Por el contrario, en su exposición de motivos el titular del Ejecutivo afirma que es posible “arrancar de raíz las causas de la pobreza y la marginación” promoviendo el perdón y la reinserción social de quienes han cometido delitos como el narcomenudeo o el robo sin violencia en distintas modalidades.

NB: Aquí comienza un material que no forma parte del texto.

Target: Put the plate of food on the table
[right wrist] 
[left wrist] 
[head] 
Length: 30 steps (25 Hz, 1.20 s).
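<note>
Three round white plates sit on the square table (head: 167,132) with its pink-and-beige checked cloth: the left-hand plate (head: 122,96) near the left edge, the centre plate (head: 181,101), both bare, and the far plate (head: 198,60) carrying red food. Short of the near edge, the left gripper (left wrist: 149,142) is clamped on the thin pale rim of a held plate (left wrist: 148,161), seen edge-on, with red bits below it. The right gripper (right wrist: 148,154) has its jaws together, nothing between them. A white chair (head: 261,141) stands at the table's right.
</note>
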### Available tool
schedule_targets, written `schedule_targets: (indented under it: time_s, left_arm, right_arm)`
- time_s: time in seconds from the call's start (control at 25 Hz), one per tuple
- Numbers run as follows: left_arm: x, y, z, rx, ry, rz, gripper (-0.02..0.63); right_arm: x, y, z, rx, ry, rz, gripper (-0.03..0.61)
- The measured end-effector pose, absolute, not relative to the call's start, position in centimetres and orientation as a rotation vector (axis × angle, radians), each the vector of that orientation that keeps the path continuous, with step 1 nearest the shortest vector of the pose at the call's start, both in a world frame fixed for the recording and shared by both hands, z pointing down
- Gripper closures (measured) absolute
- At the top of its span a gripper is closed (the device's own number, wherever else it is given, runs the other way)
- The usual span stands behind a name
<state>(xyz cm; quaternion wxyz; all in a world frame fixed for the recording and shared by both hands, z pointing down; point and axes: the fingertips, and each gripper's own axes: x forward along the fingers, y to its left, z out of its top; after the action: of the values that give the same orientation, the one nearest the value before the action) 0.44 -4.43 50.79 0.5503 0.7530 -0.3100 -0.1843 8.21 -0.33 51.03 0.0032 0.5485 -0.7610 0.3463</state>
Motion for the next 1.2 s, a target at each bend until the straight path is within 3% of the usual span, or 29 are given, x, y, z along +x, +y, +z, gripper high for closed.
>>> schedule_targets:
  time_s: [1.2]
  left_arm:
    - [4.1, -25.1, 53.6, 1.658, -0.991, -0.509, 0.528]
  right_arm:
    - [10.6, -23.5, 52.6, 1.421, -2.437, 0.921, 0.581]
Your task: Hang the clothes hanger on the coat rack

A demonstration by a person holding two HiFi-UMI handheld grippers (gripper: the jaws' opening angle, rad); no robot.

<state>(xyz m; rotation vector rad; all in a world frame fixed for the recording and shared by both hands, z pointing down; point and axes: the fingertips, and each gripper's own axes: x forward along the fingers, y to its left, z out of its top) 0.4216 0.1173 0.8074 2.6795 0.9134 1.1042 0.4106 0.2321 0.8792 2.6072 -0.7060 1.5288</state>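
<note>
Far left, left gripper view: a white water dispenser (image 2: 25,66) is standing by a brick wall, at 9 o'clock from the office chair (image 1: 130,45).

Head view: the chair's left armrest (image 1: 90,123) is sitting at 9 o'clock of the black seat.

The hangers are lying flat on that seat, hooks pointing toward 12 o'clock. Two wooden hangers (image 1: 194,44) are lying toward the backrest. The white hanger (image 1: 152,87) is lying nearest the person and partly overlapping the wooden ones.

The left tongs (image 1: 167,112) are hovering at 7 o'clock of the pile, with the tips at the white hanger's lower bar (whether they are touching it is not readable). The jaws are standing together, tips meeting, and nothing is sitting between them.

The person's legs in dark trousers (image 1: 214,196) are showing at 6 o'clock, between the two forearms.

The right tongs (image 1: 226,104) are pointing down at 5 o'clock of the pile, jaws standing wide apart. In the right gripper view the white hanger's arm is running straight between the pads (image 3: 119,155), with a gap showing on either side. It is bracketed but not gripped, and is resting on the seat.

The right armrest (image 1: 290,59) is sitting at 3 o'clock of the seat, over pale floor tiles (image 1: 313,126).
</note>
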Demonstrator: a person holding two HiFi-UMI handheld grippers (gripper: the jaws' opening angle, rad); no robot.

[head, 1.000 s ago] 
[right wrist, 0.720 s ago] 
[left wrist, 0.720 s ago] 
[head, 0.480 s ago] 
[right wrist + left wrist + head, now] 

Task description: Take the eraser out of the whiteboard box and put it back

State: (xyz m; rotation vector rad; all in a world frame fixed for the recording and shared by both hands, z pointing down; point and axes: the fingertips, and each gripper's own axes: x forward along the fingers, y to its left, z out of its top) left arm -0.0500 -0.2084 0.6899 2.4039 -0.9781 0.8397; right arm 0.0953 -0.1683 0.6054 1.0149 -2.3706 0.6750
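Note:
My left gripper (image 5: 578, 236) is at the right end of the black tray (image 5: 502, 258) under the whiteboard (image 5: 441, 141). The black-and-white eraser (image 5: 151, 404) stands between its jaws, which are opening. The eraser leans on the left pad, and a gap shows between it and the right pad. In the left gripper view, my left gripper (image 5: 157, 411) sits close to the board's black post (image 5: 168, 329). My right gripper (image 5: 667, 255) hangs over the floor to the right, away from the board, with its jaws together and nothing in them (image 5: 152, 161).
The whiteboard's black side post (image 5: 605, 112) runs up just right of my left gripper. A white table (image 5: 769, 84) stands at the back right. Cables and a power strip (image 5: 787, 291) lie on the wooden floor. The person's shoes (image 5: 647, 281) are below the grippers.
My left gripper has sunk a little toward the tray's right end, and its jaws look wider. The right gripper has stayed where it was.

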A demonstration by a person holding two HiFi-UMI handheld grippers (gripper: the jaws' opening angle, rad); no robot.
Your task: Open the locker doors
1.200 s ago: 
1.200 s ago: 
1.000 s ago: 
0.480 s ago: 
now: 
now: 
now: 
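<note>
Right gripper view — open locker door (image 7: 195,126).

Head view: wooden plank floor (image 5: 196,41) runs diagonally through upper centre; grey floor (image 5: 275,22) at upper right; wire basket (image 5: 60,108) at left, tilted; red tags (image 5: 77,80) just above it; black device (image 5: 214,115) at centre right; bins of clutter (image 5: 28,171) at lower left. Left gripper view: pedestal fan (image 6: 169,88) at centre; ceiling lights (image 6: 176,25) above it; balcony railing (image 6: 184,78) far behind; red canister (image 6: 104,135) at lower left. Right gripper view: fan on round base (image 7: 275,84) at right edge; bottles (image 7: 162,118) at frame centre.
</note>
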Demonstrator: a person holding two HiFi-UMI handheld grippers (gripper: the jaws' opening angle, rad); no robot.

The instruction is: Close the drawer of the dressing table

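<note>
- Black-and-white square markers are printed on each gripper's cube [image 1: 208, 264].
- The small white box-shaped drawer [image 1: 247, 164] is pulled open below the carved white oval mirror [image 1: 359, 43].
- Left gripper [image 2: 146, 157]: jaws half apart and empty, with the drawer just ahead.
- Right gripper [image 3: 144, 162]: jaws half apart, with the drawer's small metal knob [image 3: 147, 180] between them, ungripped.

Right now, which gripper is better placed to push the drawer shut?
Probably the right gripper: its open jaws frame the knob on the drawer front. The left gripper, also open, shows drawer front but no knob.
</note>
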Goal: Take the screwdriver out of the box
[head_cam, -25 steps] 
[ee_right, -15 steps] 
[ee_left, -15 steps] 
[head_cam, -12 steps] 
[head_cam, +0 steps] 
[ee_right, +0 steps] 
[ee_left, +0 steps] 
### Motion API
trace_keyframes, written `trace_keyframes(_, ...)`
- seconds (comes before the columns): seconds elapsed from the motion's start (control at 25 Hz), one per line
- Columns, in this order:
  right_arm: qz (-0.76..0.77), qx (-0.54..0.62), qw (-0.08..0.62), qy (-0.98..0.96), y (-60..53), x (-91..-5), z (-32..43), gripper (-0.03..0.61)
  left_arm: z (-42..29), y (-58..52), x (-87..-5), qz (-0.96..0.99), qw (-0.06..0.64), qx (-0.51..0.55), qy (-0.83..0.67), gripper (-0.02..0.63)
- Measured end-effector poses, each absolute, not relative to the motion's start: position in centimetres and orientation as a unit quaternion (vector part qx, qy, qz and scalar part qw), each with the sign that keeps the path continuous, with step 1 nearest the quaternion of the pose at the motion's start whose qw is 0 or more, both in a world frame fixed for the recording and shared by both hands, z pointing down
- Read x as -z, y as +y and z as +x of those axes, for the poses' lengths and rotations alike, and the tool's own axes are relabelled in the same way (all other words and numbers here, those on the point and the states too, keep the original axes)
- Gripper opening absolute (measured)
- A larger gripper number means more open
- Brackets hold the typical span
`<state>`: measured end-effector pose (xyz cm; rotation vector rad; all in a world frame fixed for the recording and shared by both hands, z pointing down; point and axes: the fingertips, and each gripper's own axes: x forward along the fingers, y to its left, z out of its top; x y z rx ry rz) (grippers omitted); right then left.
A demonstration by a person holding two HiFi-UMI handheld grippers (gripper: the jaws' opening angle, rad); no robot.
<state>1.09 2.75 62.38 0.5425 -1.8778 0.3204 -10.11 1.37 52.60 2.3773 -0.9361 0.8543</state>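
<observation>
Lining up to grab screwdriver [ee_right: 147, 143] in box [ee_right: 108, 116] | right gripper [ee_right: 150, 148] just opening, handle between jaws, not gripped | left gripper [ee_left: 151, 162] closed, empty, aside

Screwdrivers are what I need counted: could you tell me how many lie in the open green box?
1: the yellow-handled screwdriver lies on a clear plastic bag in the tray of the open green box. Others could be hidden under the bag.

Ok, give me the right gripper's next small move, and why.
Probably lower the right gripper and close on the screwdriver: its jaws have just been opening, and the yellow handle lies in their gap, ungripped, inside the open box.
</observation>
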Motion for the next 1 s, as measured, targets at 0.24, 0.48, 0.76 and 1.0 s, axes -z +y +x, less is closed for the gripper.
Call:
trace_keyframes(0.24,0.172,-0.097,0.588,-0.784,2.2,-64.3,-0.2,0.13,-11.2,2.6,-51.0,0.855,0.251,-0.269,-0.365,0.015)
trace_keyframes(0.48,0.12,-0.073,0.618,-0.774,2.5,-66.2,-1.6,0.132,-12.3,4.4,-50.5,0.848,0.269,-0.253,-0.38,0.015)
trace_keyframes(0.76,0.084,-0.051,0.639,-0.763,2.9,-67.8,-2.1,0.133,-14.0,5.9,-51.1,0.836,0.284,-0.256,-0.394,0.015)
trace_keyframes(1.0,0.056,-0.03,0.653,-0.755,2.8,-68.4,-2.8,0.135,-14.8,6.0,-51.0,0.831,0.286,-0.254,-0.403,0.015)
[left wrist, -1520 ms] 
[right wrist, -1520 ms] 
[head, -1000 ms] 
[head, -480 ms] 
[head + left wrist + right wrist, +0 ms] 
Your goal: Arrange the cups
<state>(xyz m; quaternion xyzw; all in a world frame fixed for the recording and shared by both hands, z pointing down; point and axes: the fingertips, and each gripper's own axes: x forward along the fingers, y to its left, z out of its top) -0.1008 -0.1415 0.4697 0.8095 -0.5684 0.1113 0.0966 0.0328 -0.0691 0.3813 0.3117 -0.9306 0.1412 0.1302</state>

Así pues, quienes han incurrido en distribución y venta de drogas, y en robos a casa-habitación, de celulares y de tarjetas de débito y crédito, o bien por delitos cibernéticos como el robo de identidad; serían beneficiarios de esta ley. A simple vista parece una idea descabellada pero en el fondo no lo es. 

De acuerdo con el Censo Nacional de Gobierno, Seguridad Pública y Sistema Penitenciario Estatales del Inegi, de los 101 mil delincuentes que ingresaron a un penal en 2018, casi el 40% fue detenido por del delito de robo y otro 14.4% por el delito de narcomenudeo. Es decir, se trata de los delitos con la mayor rentabilidad y presencia en la actualidad, que afectan a millones de mexicanos todos los días. 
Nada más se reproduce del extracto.